L’administration Trump ouverte aux discussions pour un accord avec Kinshasa sur les minerais en échange d’une aide militaire

Par Marc Matabaro

La République Démocratique du Congo a proposé aux États-Unis un accord stratégique offrant un accès exclusif aux minerais critiques et aux projets d’infrastructure qui y sont liés, en échange d’une assistance militaire face à l’offensive du M23 soutenu par le Rwanda.

Dans une lettre adressée au secrétaire d’État américain Marco Rubio, Kinshasa demande une réunion urgente entre le président Félix Tshisekedi et Donald Trump, rapporte l’agence Bloomberg. Le président congolais souhaite discuter d’un pacte permettant aux entreprises américaines d’exploiter certains des minerais les plus convoités au monde, essentiels aux industries de la défense, des technologies avancées et de la transition énergétique.

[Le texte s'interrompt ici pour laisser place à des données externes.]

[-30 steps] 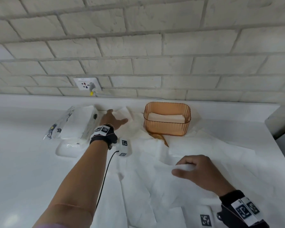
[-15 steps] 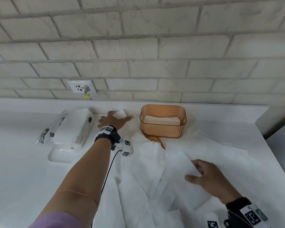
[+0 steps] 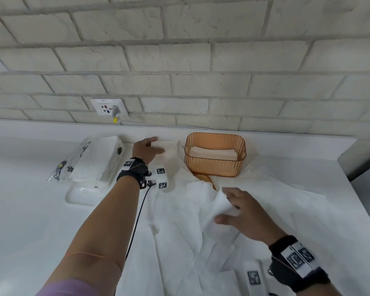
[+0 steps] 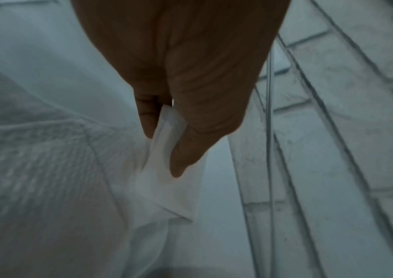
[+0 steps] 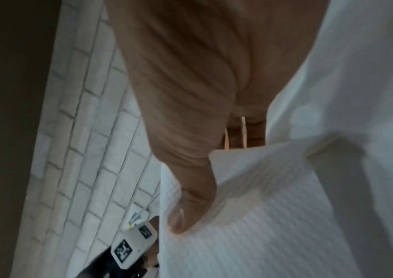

La lettre, datée du 21 février 2025, met en avant le rôle stratégique de la RDC dans l’approvisionnement mondial en cobalt, lithium, tantale, cuivre et uranium, des ressources critiques pour la compétitivité industrielle et la sécurité nationale des États-Unis. Un groupe afro-américain représentant les intérêts congolais auprès des décideurs américains insiste sur l’urgence pour Washington de sécuriser une chaîne d’approvisionnement fiable et exclusive, loin de l’influence chinoise.

Cette proposition intervient alors que Kinshasa est sous pression face à l’avancée militaire du M23, un groupe rebelle largement soutenu par l’armée rwandaise, qui a lancé en janvier une offensive éclair dans l’est du pays, une région riche en métaux stratégiques. L’incapacité des Forces armées congolaises (FARDC) à contenir cette menace a conduit Félix Tshisekedi à rechercher un soutien militaire direct des États-Unis, alors que la présence chinoise dans le secteur minier congolais est de plus en plus contestée.

Selon Bloomberg, cette demande témoigne du désespoir croissant du président congolais face à une situation qui échappe à son contrôle. Le département d’État américain a déclaré, dans un échange avec l’agence de presse, que l’administration Trump est ouverte aux discussions sur d’éventuels partenariats, bien qu’aucun accord concret ne soit envisagé dans l’immédiat.

Cet appel du pied de la RDC à Washington marque une nouvelle étape dans la reconfiguration géopolitique du secteur minier africain, où les rivalités entre grandes puissances s’intensifient. Si les États-Unis acceptaient cette proposition, cela remettrait en cause l’influence chinoise sur les ressources stratégiques du Congo et redéfinirait les alliances militaires et économiques dans la région des Grands Lacs.